== Task item ==
Which lines run from the line with "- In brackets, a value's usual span" through the line with "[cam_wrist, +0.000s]" in the entries below? Print them exactly, both ends included, and nothing more.

--

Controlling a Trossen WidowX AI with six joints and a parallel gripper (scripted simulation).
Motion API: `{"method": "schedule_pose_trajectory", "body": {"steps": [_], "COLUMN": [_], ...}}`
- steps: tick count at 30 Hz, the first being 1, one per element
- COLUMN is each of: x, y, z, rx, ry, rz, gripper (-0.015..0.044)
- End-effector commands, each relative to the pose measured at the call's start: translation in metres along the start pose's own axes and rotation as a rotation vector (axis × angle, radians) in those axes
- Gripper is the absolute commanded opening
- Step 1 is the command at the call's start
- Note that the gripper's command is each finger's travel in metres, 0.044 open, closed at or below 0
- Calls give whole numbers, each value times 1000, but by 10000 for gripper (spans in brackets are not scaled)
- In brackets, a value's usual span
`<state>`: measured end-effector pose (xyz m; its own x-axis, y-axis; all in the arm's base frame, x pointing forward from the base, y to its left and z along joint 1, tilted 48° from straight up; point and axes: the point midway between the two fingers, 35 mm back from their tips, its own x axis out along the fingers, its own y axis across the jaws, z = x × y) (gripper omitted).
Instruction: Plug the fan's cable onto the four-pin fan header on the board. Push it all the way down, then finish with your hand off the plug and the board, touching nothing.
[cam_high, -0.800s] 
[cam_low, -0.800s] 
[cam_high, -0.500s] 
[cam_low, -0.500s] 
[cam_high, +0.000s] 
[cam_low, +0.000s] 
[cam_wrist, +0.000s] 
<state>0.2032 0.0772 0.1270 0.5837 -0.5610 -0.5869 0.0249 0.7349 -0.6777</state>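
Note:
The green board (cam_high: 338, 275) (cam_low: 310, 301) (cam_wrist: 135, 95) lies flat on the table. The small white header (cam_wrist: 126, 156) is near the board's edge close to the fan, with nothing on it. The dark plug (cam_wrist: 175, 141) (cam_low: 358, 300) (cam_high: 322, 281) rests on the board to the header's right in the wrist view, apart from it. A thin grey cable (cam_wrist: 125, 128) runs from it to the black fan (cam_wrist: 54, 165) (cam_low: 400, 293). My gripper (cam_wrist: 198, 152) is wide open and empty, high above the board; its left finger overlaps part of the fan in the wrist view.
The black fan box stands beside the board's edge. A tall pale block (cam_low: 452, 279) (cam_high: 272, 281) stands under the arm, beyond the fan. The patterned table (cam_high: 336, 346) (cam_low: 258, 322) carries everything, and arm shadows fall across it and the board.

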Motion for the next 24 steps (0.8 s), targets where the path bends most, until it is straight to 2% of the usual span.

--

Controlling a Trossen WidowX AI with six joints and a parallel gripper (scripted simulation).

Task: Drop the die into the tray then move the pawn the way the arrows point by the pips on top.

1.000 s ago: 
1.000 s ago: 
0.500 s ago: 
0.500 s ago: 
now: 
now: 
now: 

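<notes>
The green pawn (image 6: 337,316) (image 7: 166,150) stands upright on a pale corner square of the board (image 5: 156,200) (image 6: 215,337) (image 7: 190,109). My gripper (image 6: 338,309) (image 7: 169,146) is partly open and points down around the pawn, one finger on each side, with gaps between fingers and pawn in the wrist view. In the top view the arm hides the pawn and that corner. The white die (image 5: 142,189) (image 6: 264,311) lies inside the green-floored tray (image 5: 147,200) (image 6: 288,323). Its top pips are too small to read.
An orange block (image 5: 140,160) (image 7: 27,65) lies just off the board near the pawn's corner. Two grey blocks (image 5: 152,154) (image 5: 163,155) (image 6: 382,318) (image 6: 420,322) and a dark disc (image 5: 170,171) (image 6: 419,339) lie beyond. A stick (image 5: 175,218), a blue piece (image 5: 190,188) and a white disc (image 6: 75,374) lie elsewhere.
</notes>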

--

== Written response ==
- In brackets, a value's usual span
`<state>`: measured end-effector pose (xyz m; its own x-axis, y-axis; all in the arm's base frame, x pointing forward from the base, y to its left and z along joint 1, tilted 48° from straight up; point and axes: the point midway between the two fingers, 35 mm back from their tips, its own x axis out along the fingers, its own y axis across the jaws, z = x × y) (gripper omitted).
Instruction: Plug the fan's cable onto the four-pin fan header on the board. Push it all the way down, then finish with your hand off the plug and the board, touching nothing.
[cam_high, -0.800s] 
[cam_low, -0.800s] 
[cam_high, -0.500s] 
[cam_low, -0.500s] 
[cam_high, +0.000s] 
[cam_low, +0.000s] 
[cam_wrist, +0.000s] 

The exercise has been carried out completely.